「一生に一度のビックイベントなのに…」 ラグビーW杯熱気に「関西格差」 

 9月開幕のラグビーワールドカップ(W杯)日本大会を盛り上げようと、試合会場となる神戸市が商店街など約240団体に関連イベントの経費支援を呼びかけながら、支援の申請や打診が2件にとどまっていることが分かった。関西でもう一つの会場となる大阪府東大阪市も同様の支援事業を実施しているが、対象の60団体から20件の打診や申請があるといい、街の熱気の差が浮き彫りになっている。(木下未希)

 盛り上がり欠け

 「一生に一度のビックイベントなのに…」。神戸市長田区の長田神社前商店街の理事長、吉岡利明さん(50)は声を落とす。隣の兵庫区にある市御崎公園球技場(ノエビアスタジアム神戸)でのW杯開催を機に、同商店街は周辺にポスターを掲示。8月には親子向けにラグビーボールを使ったミニゲームを企画し、市に経費支援の申請を打診した。

 しかし、同商店街以外に市に打診し実際に申請したのは、すでに七夕イベントを開催した中央区の商業団体のみ。吉岡さんは「他の商店街と連携するような動きはなかった。全体的に盛り上がりに欠ける」と話す。

 神戸市の経費支援事業はW杯に合わせ、ラグビー関連イベントや英語案内板の掲示などを実施する団体に対し、上限15万円で事業費の半額を市が補助する仕組みだ。ただ、市は2月に約240団体を対象に制度説明会を実施したが、反応はほとんどなかった。申請はイベント準備を始める2週間前が目途で、市の担当者は「夏祭りに合わせ、申請団体が増えることを期待したい」と話している。

 商店街競い合い

 一方、東大阪市では、関連イベント経費を上限15万円(連合の場合は上限70万円)まで補助する事業を60団体に呼びかけたところ、20件の打診を受けた。そのうち9団体がすでに申請を済ませた。

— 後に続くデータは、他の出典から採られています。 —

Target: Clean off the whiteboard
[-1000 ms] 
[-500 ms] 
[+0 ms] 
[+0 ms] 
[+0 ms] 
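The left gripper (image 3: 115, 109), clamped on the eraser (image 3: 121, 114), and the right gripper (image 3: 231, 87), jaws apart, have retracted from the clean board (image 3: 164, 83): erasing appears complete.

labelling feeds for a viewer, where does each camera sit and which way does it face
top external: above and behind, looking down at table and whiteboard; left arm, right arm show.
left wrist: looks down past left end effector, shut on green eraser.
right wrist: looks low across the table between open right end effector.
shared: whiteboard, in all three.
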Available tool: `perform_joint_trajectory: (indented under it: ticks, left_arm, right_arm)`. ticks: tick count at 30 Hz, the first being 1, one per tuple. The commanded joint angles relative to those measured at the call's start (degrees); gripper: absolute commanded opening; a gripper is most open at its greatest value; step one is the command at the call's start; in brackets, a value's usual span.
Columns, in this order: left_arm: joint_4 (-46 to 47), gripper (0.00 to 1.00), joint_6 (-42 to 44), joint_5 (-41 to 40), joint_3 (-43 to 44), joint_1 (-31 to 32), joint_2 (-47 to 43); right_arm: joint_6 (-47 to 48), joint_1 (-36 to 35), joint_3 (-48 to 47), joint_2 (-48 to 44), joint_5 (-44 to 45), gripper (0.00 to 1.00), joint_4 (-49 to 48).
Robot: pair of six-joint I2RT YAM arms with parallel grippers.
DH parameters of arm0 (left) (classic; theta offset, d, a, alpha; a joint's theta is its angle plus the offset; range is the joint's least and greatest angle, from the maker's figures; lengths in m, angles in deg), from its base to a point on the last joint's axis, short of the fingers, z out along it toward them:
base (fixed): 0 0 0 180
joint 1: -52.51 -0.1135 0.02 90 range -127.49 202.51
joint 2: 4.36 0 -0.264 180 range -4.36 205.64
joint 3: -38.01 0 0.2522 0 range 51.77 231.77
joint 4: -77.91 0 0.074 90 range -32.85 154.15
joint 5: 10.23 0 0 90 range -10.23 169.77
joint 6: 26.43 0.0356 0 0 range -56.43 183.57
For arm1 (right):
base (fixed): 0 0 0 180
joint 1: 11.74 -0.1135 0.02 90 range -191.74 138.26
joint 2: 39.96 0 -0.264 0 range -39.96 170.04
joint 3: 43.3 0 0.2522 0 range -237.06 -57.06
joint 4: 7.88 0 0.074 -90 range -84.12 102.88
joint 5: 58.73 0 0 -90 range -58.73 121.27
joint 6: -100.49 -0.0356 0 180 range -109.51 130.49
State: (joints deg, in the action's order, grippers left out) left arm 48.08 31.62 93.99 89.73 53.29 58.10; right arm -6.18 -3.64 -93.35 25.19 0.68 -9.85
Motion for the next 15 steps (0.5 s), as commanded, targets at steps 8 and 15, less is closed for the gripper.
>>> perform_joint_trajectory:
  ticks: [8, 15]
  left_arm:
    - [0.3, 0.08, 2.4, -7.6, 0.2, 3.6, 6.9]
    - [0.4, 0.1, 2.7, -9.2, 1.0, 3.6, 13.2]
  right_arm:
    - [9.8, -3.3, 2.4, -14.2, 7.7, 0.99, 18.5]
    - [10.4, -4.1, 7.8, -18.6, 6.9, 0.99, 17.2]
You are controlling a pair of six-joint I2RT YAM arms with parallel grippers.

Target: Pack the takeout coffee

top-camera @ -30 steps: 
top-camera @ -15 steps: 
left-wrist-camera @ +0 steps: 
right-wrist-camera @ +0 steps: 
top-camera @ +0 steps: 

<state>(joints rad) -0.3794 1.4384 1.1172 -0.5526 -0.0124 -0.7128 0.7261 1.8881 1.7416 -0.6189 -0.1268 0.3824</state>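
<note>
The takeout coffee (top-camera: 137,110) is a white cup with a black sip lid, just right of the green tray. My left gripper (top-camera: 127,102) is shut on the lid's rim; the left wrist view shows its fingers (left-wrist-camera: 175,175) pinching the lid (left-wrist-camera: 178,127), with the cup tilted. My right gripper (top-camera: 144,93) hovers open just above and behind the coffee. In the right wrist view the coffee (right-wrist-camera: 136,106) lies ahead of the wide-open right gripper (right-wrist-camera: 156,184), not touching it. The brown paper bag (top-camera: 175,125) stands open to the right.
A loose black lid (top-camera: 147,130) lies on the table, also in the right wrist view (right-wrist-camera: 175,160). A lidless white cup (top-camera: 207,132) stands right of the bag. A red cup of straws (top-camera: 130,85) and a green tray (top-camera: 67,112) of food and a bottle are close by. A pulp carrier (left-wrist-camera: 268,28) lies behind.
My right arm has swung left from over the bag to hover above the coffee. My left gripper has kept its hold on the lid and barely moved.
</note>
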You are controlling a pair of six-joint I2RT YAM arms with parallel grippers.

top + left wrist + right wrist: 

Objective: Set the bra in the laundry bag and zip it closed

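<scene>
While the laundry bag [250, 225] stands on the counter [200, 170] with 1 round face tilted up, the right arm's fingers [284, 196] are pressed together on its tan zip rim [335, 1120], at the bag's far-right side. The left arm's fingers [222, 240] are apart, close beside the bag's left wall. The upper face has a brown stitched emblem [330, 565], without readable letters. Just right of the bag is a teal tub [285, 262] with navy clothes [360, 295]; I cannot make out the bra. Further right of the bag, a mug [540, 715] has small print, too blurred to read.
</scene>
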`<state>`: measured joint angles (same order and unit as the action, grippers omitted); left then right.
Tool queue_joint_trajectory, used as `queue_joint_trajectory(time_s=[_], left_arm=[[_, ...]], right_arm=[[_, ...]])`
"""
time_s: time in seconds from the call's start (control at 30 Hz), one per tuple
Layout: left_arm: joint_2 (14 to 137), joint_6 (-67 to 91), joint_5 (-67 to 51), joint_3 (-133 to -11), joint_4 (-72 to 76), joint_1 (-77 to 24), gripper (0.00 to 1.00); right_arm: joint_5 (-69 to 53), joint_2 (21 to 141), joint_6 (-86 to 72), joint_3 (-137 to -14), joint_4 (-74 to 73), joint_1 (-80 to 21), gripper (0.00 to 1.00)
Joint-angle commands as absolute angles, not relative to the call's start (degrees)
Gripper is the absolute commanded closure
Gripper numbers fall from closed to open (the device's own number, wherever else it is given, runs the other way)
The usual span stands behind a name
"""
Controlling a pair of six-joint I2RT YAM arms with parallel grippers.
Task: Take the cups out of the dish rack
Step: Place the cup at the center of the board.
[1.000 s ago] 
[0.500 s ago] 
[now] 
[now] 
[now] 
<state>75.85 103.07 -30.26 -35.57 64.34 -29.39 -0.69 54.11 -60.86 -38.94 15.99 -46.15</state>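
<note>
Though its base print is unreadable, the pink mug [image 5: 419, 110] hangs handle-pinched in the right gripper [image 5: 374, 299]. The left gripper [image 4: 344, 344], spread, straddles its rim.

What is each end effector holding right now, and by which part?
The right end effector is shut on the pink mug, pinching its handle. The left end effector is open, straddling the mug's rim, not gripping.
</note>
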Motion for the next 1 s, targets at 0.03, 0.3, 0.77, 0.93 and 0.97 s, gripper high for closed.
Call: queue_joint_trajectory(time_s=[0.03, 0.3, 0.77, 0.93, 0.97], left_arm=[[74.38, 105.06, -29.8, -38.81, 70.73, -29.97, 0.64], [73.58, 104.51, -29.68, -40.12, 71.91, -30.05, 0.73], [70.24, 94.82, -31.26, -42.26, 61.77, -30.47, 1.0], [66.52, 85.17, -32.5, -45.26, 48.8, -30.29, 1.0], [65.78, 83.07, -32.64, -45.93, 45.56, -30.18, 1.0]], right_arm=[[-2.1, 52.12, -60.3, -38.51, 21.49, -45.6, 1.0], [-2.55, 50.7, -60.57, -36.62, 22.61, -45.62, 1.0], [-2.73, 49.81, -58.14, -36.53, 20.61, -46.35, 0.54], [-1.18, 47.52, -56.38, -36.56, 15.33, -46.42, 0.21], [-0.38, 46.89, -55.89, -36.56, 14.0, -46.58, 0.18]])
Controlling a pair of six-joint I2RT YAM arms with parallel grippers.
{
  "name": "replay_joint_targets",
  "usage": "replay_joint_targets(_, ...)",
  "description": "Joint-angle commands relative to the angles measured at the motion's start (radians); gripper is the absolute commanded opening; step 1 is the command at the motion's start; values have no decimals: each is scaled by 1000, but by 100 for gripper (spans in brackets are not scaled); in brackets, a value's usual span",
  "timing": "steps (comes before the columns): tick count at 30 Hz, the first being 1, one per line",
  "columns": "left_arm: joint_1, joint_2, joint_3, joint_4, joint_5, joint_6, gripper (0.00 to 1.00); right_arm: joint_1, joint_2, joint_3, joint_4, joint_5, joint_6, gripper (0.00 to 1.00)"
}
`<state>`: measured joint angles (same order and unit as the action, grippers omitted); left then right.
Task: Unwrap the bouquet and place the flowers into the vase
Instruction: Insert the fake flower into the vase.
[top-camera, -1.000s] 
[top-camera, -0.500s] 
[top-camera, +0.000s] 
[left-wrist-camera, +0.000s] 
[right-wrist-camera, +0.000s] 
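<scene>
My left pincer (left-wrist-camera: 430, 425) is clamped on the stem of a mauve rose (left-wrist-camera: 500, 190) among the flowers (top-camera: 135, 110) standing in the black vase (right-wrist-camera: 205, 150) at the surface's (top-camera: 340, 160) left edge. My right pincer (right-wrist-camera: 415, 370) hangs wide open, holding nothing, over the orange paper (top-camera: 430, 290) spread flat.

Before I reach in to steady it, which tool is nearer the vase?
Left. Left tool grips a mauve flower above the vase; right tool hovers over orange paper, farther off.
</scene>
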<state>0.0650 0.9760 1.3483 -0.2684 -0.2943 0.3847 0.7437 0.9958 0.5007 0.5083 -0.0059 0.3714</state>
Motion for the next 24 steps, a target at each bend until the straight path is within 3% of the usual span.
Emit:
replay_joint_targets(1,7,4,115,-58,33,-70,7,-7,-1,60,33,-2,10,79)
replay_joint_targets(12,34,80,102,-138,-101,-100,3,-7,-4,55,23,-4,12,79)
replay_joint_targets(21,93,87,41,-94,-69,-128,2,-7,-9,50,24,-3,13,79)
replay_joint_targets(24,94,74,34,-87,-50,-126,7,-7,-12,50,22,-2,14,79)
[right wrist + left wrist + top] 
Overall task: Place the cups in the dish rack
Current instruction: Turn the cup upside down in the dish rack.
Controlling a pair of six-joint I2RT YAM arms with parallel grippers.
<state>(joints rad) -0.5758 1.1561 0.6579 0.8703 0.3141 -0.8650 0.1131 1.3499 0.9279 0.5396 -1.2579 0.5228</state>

 申請した小阪商店連合会では夏祭りに合わせ、地元チーム「近鉄ライナーズ」選手のトークショーや、ラグビーのミニゲームを企画。スタッフ用に「ラグビーのまち 東大阪」とプリントしたTシャツも200枚発注し、来場者にはうちわも無料配布する予定だ。

 同連合会長の倉橋一平さん(67)は「各商店街が連携してさまざまなイベントを企画している。他の商店街には負けられない」と闘争心を燃やす。

 会場の花園ラグビー場に近い花園本町商店街では、外国人観光客や選手をもてなそうと、商店主らを対象に英会話教室を月1回ほど開催。近くの大阪府立花園高校の生徒と共同でポスターや顔出しパネル、ラガーシャツも作成している。

 会長の白山登茂和さん(41)は「おもてなしの準備は整った。東大阪はこれまでも、これからもラグビーを愛し、応援し続ける」と言葉に力を込めた。

 波及効果に期待

 東大阪市の担当者は地元の盛り上がりについて「ラグビーの聖地・花園があり、昔からラグビーに親しんできた街。他の開催都市に比べ関心は高く、地域が一体となって盛り上げようとしている」と胸を張る。

 W杯日本大会組織委員会の近藤亮さん(41)は「国が各自治体に行う共通の施策や支援事業はなく、地域の盛り上がりは各自治体の裁量にかかっている。(東大阪市のような)開催都市の盛り上がりが別の都市にもどんどん波及していけば」と話している。